» **WHAT THE TASK REQUIRES**
What's needed is an exact copy of all the data below, without pictures.

» **PROVIDED DATA**
- Opening Delimiter -

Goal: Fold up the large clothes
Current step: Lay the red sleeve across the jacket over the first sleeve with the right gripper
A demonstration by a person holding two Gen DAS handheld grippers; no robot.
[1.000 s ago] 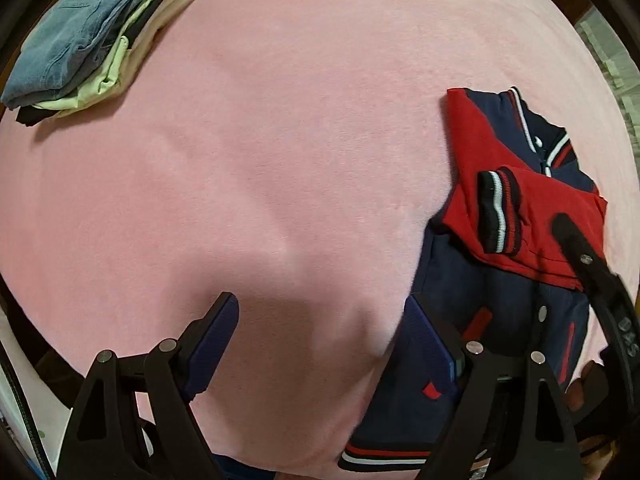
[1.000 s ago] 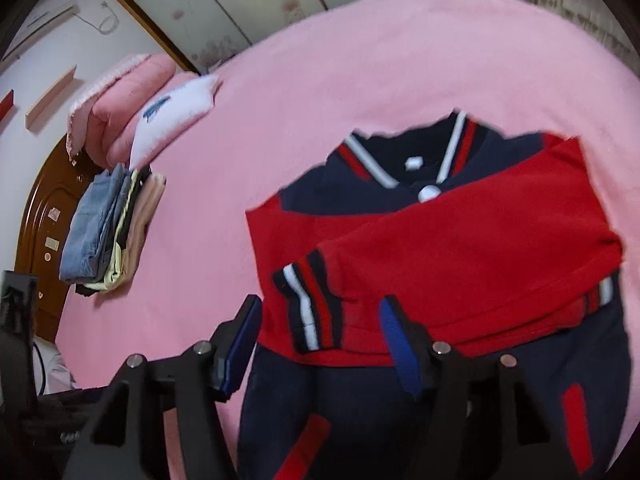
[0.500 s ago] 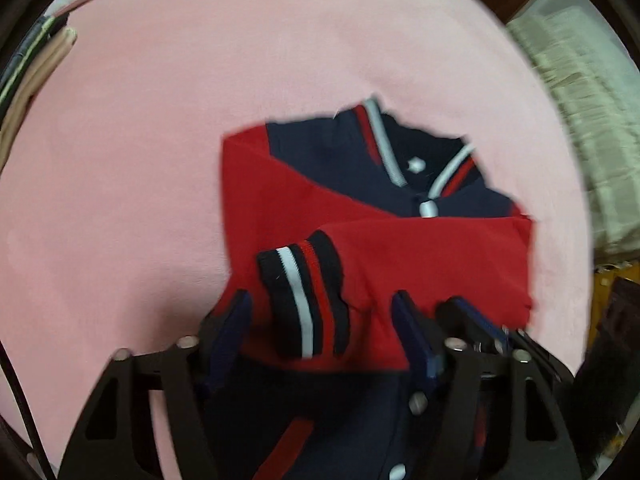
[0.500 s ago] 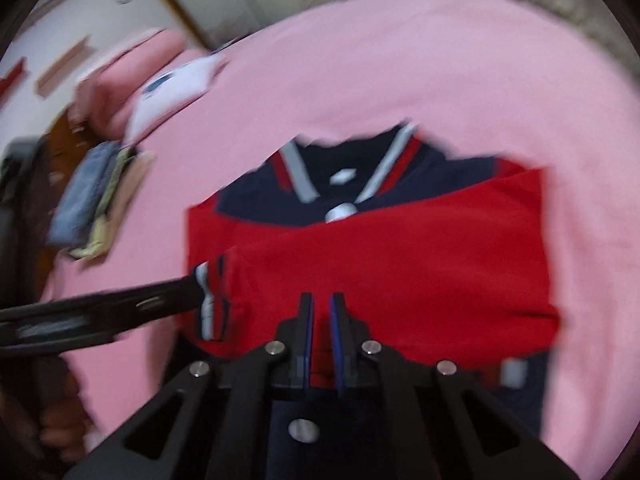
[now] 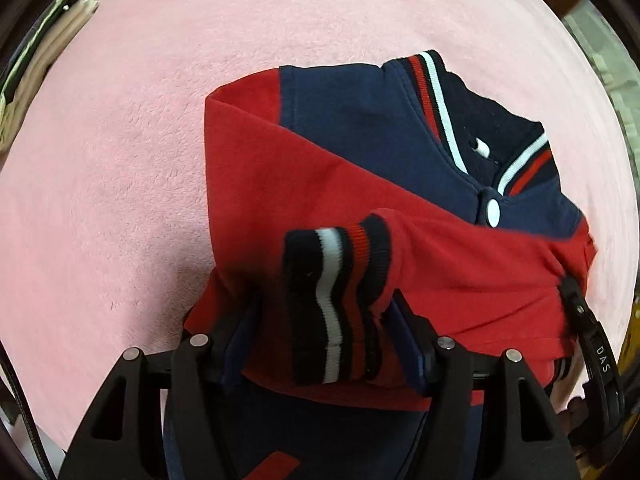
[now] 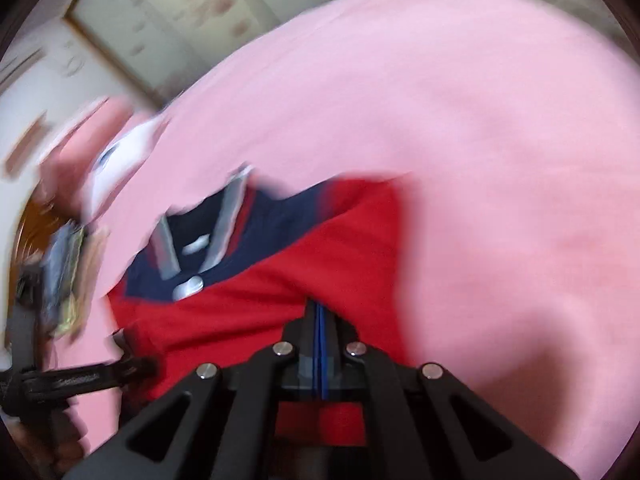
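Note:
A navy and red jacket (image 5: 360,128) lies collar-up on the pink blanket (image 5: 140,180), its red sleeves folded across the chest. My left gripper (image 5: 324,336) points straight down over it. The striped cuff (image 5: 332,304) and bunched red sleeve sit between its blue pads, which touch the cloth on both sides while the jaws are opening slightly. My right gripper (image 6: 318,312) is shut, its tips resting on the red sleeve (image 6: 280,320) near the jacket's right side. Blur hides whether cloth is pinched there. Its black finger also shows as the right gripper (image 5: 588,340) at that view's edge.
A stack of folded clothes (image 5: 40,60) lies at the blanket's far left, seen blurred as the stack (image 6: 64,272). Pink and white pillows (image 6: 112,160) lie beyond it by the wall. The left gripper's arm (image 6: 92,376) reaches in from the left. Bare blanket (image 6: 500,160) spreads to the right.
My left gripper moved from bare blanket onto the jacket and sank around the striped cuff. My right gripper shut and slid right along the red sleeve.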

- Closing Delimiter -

» **COMPLETED TASK**
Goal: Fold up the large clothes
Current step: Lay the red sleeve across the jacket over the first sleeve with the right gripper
A demonstration by a person holding two Gen DAS handheld grippers; no robot.
[1.000 s ago] 
[1.000 s ago] 
[0.500 s ago] 
[0.500 s ago] 
[now] 
[now] 
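Note:
A navy and red jacket (image 5: 360,128) lies collar-up on the pink blanket (image 5: 140,180), its red sleeves folded across the chest. My left gripper (image 5: 324,336) points straight down over it. The striped cuff (image 5: 332,304) and bunched red sleeve sit between its blue pads, which touch the cloth on both sides while the jaws are opening slightly. My right gripper (image 6: 318,312) is shut, its tips resting on the red sleeve (image 6: 280,320) near the jacket's right side. Blur hides whether cloth is pinched there. Its black finger also shows as the right gripper (image 5: 588,340) at that view's edge.
A stack of folded clothes (image 5: 40,60) lies at the blanket's far left, seen blurred as the stack (image 6: 64,272). Pink and white pillows (image 6: 112,160) lie beyond it by the wall. The left gripper's arm (image 6: 92,376) reaches in from the left. Bare blanket (image 6: 500,160) spreads to the right.
My left gripper moved from bare blanket onto the jacket and sank around the striped cuff. My right gripper shut and slid right along the red sleeve.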

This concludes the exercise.